→ PROBLEM DESCRIPTION
Please return all of the records verbatim, with the pictures omitted.

→ STUDY MATERIAL
○ ○ ○ ○ ○

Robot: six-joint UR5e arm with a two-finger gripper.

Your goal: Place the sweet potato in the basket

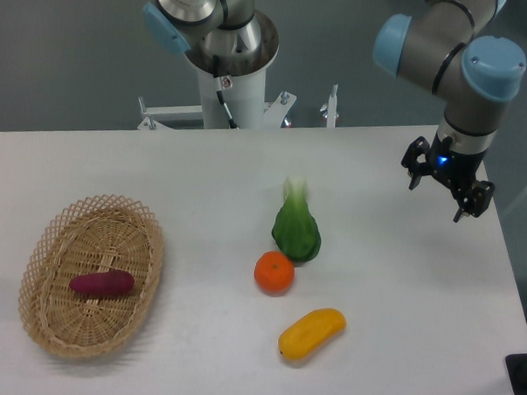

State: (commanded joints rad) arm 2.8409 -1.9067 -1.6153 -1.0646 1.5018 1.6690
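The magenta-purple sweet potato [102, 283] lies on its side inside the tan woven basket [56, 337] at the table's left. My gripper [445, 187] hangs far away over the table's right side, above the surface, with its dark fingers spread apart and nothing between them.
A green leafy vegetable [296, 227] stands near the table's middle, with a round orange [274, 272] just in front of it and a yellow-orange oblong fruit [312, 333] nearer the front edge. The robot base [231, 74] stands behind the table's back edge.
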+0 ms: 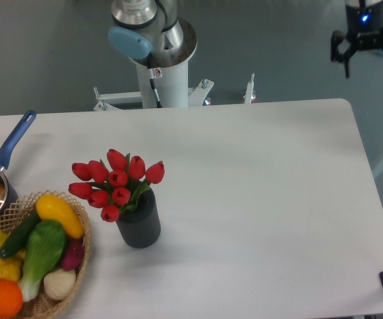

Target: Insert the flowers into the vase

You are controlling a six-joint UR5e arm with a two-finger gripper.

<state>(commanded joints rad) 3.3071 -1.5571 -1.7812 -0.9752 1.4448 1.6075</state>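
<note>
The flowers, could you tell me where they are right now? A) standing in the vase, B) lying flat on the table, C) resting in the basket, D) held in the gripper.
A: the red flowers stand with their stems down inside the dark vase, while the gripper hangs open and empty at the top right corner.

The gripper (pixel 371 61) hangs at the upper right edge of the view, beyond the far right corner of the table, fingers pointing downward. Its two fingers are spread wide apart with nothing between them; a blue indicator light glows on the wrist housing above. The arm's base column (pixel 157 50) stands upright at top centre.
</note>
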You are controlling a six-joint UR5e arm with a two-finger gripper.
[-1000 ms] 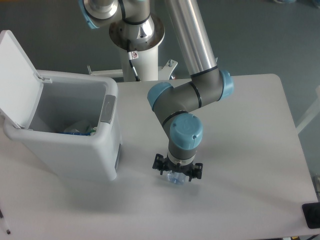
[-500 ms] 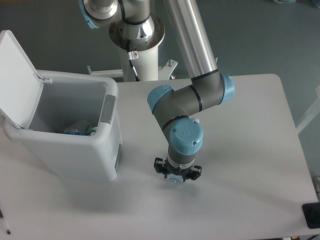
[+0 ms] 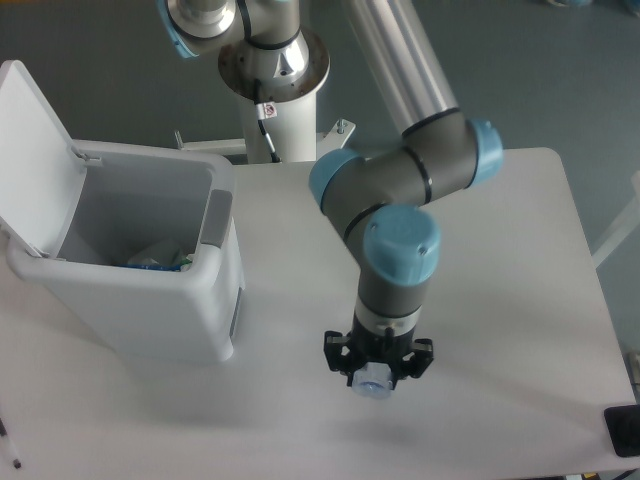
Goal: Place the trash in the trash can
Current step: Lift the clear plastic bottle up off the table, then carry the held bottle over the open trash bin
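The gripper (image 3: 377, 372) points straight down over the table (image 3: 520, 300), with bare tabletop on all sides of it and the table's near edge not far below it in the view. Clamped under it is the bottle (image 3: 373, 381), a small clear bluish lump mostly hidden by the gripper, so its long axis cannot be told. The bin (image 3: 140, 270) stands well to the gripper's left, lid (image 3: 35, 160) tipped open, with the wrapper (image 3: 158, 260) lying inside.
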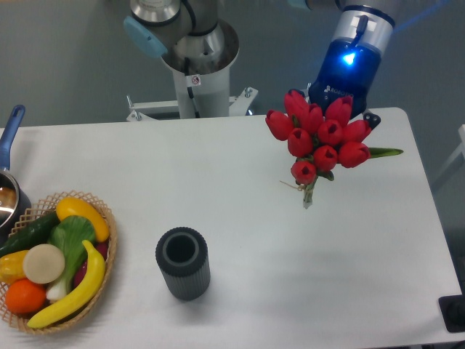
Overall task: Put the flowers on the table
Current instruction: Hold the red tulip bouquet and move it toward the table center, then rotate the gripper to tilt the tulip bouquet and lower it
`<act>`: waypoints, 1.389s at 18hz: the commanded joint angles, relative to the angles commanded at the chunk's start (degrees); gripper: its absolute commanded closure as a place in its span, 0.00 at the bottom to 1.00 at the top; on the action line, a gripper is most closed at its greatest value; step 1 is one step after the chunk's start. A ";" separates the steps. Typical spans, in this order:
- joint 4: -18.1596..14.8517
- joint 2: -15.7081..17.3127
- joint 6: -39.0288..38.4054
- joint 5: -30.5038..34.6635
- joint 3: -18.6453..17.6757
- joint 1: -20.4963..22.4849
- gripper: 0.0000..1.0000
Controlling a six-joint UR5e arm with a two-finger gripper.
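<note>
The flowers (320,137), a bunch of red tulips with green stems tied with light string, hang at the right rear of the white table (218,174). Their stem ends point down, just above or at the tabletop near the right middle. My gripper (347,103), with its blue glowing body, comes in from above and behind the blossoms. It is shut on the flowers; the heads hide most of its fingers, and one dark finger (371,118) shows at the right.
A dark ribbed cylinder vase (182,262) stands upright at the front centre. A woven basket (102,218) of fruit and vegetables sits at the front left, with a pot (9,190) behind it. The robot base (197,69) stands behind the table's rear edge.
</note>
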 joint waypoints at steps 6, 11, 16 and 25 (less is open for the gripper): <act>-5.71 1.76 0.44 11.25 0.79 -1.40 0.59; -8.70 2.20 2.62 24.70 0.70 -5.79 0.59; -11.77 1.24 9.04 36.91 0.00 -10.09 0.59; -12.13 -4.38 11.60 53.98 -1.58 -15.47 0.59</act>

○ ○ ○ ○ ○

→ REPLY
Robot: six-joint UR5e arm with a two-finger gripper.

Your goal: Place the sweet potato in the basket


State: (commanded joints rad) arm 2.8409 -1.9067 -1.6153 -1.0646 1.5018 1.6690
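The magenta-purple sweet potato [102, 283] lies on its side inside the tan woven basket [56, 337] at the table's left. My gripper [445, 187] hangs far away over the table's right side, above the surface, with its dark fingers spread apart and nothing between them.
A green leafy vegetable [296, 227] stands near the table's middle, with a round orange [274, 272] just in front of it and a yellow-orange oblong fruit [312, 333] nearer the front edge. The robot base [231, 74] stands behind the table's back edge.
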+0 ms: 

Target: Insert the flowers into the vase

You are controlling a six-joint UR5e arm with a two-finger gripper.

<state>(commanded joints rad) 3.3071 -1.5571 -1.7812 -0.9752 1.4448 1.6075</state>
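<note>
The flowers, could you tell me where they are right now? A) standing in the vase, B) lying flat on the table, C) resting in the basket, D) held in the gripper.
A: the red flowers stand with their stems down inside the dark vase, while the gripper hangs open and empty at the top right corner.

The gripper (pixel 371 61) hangs at the upper right edge of the view, beyond the far right corner of the table, fingers pointing downward. Its two fingers are spread wide apart with nothing between them; a blue indicator light glows on the wrist housing above. The arm's base column (pixel 157 50) stands upright at top centre.
</note>
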You are controlling a six-joint UR5e arm with a two-finger gripper.
[-1000 ms] 
[-500 ms] 
[+0 ms] 
Goal: Place the trash in the trash can
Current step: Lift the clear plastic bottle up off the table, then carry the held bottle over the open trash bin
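The gripper (image 3: 377, 372) points straight down over the table (image 3: 520, 300), with bare tabletop on all sides of it and the table's near edge not far below it in the view. Clamped under it is the bottle (image 3: 373, 381), a small clear bluish lump mostly hidden by the gripper, so its long axis cannot be told. The bin (image 3: 140, 270) stands well to the gripper's left, lid (image 3: 35, 160) tipped open, with the wrapper (image 3: 158, 260) lying inside.
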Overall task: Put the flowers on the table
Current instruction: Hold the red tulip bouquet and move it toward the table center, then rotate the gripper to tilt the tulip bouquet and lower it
`<act>`: waypoints, 1.389s at 18hz: the commanded joint angles, relative to the angles commanded at the chunk's start (degrees); gripper: its absolute commanded closure as a place in its span, 0.00 at the bottom to 1.00 at the top; on the action line, a gripper is most closed at its greatest value; step 1 is one step after the chunk's start. A ";" separates the steps. Typical spans, in this order:
- joint 4: -18.1596..14.8517
- joint 2: -15.7081..17.3127
- joint 6: -39.0288..38.4054
- joint 5: -30.5038..34.6635
- joint 3: -18.6453..17.6757
- joint 1: -20.4963..22.4849
- gripper: 0.0000..1.0000
Controlling a six-joint UR5e arm with a two-finger gripper.
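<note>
The flowers (320,137), a bunch of red tulips with green stems tied with light string, hang at the right rear of the white table (218,174). Their stem ends point down, just above or at the tabletop near the right middle. My gripper (347,103), with its blue glowing body, comes in from above and behind the blossoms. It is shut on the flowers; the heads hide most of its fingers, and one dark finger (371,118) shows at the right.
A dark ribbed cylinder vase (182,262) stands upright at the front centre. A woven basket (102,218) of fruit and vegetables sits at the front left, with a pot (9,190) behind it. The robot base (197,69) stands behind the table's rear edge.
</note>
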 joint waypoints at steps 6, 11, 16 and 25 (less is open for the gripper): <act>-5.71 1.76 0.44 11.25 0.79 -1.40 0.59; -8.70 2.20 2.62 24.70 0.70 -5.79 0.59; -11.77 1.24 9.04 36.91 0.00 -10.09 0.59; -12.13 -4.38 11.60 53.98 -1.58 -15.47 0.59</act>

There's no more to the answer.